TASK TO COMPLETE
Make your reply a word-for-word repeat of the records.

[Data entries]
=-=-=
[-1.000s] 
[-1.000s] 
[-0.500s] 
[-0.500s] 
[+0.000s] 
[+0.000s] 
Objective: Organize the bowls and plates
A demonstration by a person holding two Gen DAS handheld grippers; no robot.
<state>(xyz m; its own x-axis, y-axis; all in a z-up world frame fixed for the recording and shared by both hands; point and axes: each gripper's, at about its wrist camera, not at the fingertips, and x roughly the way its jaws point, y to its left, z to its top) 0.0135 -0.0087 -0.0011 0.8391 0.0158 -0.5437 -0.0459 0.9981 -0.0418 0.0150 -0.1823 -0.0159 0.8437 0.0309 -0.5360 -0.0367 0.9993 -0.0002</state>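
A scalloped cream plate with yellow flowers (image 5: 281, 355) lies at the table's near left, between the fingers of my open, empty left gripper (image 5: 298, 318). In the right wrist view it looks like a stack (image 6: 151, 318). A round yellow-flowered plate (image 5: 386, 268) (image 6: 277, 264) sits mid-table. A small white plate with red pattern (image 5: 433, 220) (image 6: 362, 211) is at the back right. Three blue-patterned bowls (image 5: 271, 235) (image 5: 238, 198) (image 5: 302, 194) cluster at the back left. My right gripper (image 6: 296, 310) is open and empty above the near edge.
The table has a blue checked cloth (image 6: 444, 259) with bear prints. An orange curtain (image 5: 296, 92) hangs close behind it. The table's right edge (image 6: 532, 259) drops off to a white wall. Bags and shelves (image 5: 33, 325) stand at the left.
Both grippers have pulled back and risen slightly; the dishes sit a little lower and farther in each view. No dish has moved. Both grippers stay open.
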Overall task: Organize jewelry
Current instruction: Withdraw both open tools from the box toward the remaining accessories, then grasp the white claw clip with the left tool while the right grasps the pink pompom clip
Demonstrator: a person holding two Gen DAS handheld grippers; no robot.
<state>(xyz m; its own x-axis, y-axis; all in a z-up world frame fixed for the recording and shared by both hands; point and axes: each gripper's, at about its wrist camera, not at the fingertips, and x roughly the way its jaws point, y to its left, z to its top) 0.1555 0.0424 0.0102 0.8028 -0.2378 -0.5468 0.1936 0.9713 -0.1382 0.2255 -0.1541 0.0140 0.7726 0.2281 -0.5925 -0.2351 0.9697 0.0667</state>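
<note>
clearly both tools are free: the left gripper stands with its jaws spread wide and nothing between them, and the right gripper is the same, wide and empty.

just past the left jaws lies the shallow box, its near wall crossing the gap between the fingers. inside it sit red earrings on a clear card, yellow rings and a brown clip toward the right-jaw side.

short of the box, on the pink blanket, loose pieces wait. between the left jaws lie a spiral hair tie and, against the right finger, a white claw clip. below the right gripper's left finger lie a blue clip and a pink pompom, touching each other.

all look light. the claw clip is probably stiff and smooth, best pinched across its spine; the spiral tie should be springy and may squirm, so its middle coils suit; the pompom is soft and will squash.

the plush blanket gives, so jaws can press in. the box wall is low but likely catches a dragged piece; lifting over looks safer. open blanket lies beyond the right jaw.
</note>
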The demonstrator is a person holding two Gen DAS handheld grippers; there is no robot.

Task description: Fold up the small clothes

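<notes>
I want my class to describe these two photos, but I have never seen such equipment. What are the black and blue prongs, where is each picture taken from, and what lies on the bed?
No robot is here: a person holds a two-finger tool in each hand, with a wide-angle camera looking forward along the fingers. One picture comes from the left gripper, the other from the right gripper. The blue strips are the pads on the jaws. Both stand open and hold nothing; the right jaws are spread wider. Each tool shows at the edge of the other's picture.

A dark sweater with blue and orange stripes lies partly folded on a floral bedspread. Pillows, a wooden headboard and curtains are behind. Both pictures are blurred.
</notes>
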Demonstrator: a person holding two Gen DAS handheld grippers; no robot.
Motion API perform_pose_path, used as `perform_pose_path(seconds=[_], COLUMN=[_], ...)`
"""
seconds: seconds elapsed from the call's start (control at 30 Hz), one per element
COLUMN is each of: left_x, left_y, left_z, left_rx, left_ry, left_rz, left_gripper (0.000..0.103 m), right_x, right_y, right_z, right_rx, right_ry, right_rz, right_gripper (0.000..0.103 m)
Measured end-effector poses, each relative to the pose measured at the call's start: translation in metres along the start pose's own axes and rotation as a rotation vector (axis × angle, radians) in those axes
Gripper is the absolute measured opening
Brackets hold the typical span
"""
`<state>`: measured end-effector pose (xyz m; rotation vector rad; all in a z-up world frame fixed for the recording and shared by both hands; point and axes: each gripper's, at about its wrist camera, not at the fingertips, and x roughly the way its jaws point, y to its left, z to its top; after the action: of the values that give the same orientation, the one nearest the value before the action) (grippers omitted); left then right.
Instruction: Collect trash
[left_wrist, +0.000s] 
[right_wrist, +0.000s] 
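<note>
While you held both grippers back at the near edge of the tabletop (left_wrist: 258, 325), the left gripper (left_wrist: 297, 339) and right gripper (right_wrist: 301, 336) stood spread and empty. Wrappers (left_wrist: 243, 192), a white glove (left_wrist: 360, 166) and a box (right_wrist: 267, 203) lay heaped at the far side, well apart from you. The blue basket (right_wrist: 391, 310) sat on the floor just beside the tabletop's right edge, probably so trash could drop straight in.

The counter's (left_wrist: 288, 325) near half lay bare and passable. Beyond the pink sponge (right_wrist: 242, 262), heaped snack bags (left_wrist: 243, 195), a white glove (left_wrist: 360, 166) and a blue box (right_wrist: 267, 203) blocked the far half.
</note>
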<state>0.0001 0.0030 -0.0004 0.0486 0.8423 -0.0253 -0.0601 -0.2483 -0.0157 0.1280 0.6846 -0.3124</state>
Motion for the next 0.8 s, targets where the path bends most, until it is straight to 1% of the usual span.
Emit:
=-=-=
SOLVED EXERCISE
[-1.000s] 
[-1.000s] 
[-0.500s] 
[-0.500s] 
[+0.000s] 
[+0.000s] 
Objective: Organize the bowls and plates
A demonstration by a person holding two Gen DAS handheld grippers; no robot.
<state>(xyz m; its own x-axis, y-axis; all in a z-up world frame fixed for the recording and shared by both hands; point and axes: each gripper's, at about its wrist camera, not at the fingertips, and x roughly the way its jaws point, y to its left, z to its top) 0.0135 -0.0087 -0.0011 0.8391 0.0158 -0.5437 -0.0459 0.9981 -0.0418 0.0150 -0.1823 -0.0159 0.8437 0.0309 -0.5360 -0.0367 0.9993 -0.0002</state>
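A scalloped cream plate with yellow flowers (image 5: 281, 355) lies at the table's near left, between the fingers of my open, empty left gripper (image 5: 298, 318). In the right wrist view it looks like a stack (image 6: 151, 318). A round yellow-flowered plate (image 5: 386, 268) (image 6: 277, 264) sits mid-table. A small white plate with red pattern (image 5: 433, 220) (image 6: 362, 211) is at the back right. Three blue-patterned bowls (image 5: 271, 235) (image 5: 238, 198) (image 5: 302, 194) cluster at the back left. My right gripper (image 6: 296, 310) is open and empty above the near edge.
The table has a blue checked cloth (image 6: 444, 259) with bear prints. An orange curtain (image 5: 296, 92) hangs close behind it. The table's right edge (image 6: 532, 259) drops off to a white wall. Bags and shelves (image 5: 33, 325) stand at the left.
Both grippers have pulled back and risen slightly; the dishes sit a little lower and farther in each view. No dish has moved. Both grippers stay open.
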Overall task: Organize jewelry
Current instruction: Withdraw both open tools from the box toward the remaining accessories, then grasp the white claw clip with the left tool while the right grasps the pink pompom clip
Demonstrator: a person holding two Gen DAS handheld grippers; no robot.
<state>(xyz m; its own x-axis, y-axis; all in a z-up world frame fixed for the recording and shared by both hands; point and axes: each gripper's, at about its wrist camera, not at the fingertips, and x roughly the way its jaws point, y to its left, z to its top) 0.1555 0.0424 0.0102 0.8028 -0.2378 -0.5468 0.1936 0.9713 -0.1382 0.2255 -0.1541 0.0140 0.7726 0.2281 -0.5925 -0.2351 0.9697 0.0667</state>
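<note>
clearly both tools are free: the left gripper stands with its jaws spread wide and nothing between them, and the right gripper is the same, wide and empty.

just past the left jaws lies the shallow box, its near wall crossing the gap between the fingers. inside it sit red earrings on a clear card, yellow rings and a brown clip toward the right-jaw side.

short of the box, on the pink blanket, loose pieces wait. between the left jaws lie a spiral hair tie and, against the right finger, a white claw clip. below the right gripper's left finger lie a blue clip and a pink pompom, touching each other.

all look light. the claw clip is probably stiff and smooth, best pinched across its spine; the spiral tie should be springy and may squirm, so its middle coils suit; the pompom is soft and will squash.

the plush blanket gives, so jaws can press in. the box wall is low but likely catches a dragged piece; lifting over looks safer. open blanket lies beyond the right jaw.
</note>
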The demonstrator is a person holding two Gen DAS handheld grippers; there is no robot.

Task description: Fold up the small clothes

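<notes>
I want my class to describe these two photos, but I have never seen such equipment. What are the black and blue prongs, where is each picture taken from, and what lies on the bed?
No robot is here: a person holds a two-finger tool in each hand, with a wide-angle camera looking forward along the fingers. One picture comes from the left gripper, the other from the right gripper. The blue strips are the pads on the jaws. Both stand open and hold nothing; the right jaws are spread wider. Each tool shows at the edge of the other's picture.

A dark sweater with blue and orange stripes lies partly folded on a floral bedspread. Pillows, a wooden headboard and curtains are behind. Both pictures are blurred.
</notes>
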Demonstrator: a person holding two Gen DAS handheld grippers; no robot.
Motion API perform_pose_path, used as `perform_pose_path(seconds=[_], COLUMN=[_], ...)`
"""
seconds: seconds elapsed from the call's start (control at 30 Hz), one per element
COLUMN is each of: left_x, left_y, left_z, left_rx, left_ry, left_rz, left_gripper (0.000..0.103 m), right_x, right_y, right_z, right_rx, right_ry, right_rz, right_gripper (0.000..0.103 m)
Measured end-effector poses, each relative to the pose measured at the call's start: translation in metres along the start pose's own axes and rotation as a rotation vector (axis × angle, radians) in those axes
Gripper is the absolute measured opening
Brackets hold the typical span
"""
`<state>`: measured end-effector pose (xyz m; rotation vector rad; all in a z-up world frame fixed for the recording and shared by both hands; point and axes: each gripper's, at about its wrist camera, not at the fingertips, and x roughly the way its jaws point, y to its left, z to its top; after the action: of the values that give the same orientation, the one nearest the value before the action) (grippers omitted); left then right.
Instruction: Collect trash
[left_wrist, +0.000s] 
[right_wrist, +0.000s] 
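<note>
While you held both grippers back at the near edge of the tabletop (left_wrist: 258, 325), the left gripper (left_wrist: 297, 339) and right gripper (right_wrist: 301, 336) stood spread and empty. Wrappers (left_wrist: 243, 192), a white glove (left_wrist: 360, 166) and a box (right_wrist: 267, 203) lay heaped at the far side, well apart from you. The blue basket (right_wrist: 391, 310) sat on the floor just beside the tabletop's right edge, probably so trash could drop straight in.

The counter's (left_wrist: 288, 325) near half lay bare and passable. Beyond the pink sponge (right_wrist: 242, 262), heaped snack bags (left_wrist: 243, 195), a white glove (left_wrist: 360, 166) and a blue box (right_wrist: 267, 203) blocked the far half.
</note>
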<state>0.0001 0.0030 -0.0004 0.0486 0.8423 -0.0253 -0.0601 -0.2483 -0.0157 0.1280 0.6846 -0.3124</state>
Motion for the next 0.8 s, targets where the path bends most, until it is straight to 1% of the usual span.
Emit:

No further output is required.